After finding the velocities, we calculated the momentum of the system before and after the collision in both the x- and y-directions (Figure 4). As it can be seen from the figure, the initial momentum of the stationary ball was zero in both cases since it did not have any velocity. When we completed the calculations, we compared the values on both sides to see if they were equal. The percent error in the x-direction was only 5.97 percent, while the percent error in the y-direction was 35.97 percent. Although the percent error was technically extremely high in the y-direction, we can assume that momentum was mostly conserved since the momentum values in the y-direction were much smaller than the values in the x-direction. The reasons why these values were not a hundred percent accurate will be discussed later in the conclusion.

In addition to seeing if the momentum was conserved, we also saw if the kinetic energy was conserved (Figure 5). In this case, we did not have to break the kinetic energy values into components because energies are scalars. This time the percent error was much higher at 25.25 percent. However, this is to be expected because some energy was most likely lost in the form of heat and sound when the balls collided.

Figure 6

For the second part of the lab, we rolled the less massive ball at a larger, stationary ball. We repeated the process from the first part of the lab and used video analysis to track the motion of the balls. We once again graphed their positions in the xy-plane with respect to time and applied "Linear Fit" on each plot of points to find the velocities. This graph is shown above in Figure 6. The moment at which the balls collided is marked with the black circle.

Figure 7

Figure 8

Using the initial and final velocities we found by analyzing the graph in Figure 6, we were able to find the initial and final momentum of the system in the x- and y-directions. We were also able to find the initial and final kinetic energy. The mathematical process is shown above in Figures 7 and 8. This time the percent error in the conservation of momentum equation in the x-direction was a bit higher at 12.28 percent. This may be due to the friction between the stationary ball and the surface, which was probably more significant than Part 1 of the experiment because the smaller ball most likely did not exert as much force on the stationary ball as the bigger ball of Part 1 did. In addition, the percent error in the y-direction was 43.72 percent. As mentioned before, this error can be ignored because the momentum in the y-direction was very small compared to the momentum in the x-direction. Moreover, the percent error for the kinetic energy values was 38.49 percent. Again, this is to be expected because some of the initial kinetic energy probably dissipated during the collision in the form of heat and other forms of non-conservative work.

CONCLUSION

From this experiment, we learned firsthand that momentum is conserved in two dimensional collisions, while kinetic energy is not.

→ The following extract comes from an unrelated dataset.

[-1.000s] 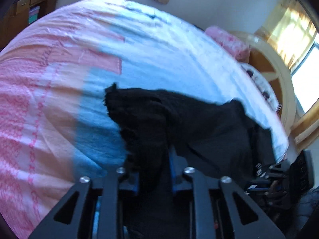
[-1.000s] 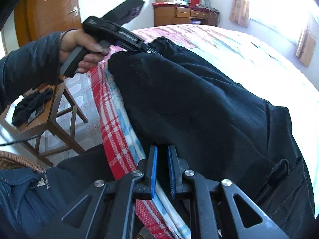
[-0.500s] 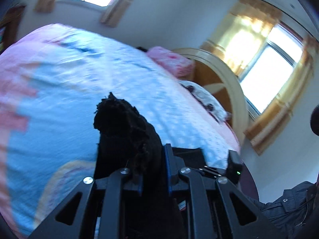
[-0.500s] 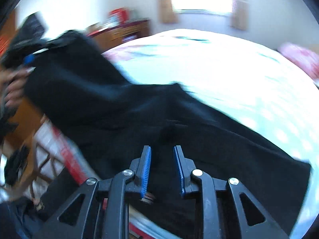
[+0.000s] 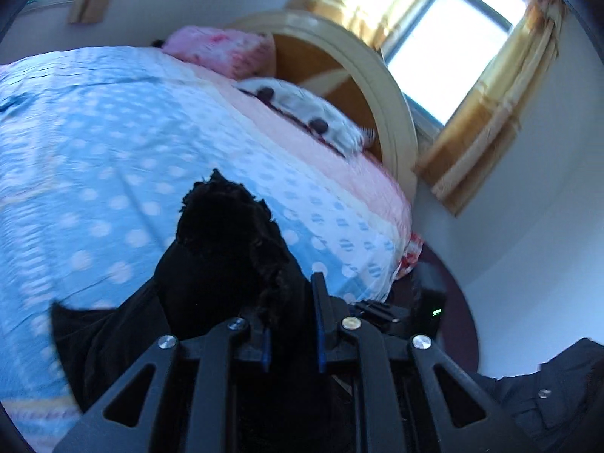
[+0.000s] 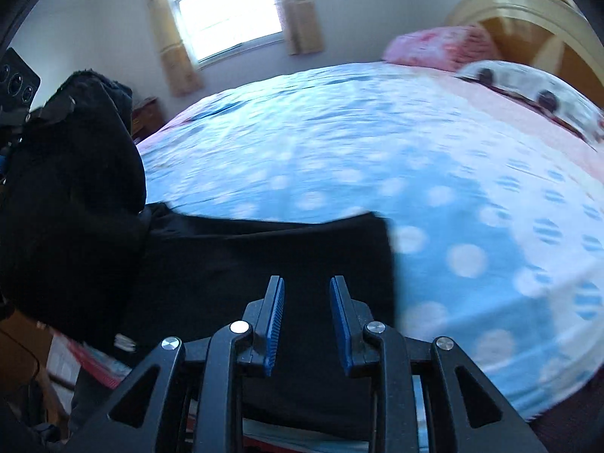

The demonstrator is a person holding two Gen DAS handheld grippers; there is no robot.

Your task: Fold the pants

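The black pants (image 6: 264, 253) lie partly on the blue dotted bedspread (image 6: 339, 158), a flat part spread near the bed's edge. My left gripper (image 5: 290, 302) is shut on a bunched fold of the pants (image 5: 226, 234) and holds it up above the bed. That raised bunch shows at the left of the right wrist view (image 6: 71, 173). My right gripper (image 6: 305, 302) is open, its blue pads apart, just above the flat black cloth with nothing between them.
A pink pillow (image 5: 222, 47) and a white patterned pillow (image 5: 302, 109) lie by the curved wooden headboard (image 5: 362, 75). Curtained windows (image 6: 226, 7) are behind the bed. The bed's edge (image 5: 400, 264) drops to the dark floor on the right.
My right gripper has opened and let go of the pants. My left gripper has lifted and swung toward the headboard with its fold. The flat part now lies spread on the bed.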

This is because some of the energy is lost in the form of heat and sound. In addition, we gained valuable experience in using video analysis to track the motion of objects in two dimensions. This will be useful skill that we can employ in the future.

Some error could have come from the video analysis since it was difficult to accurately track the motion of the balls. Therefore, the velocity values were most likely a bit off. Moreover, we did account for the fact that there were some friction between the balls and the surface that they were rolling on. This could have also contributed to the error.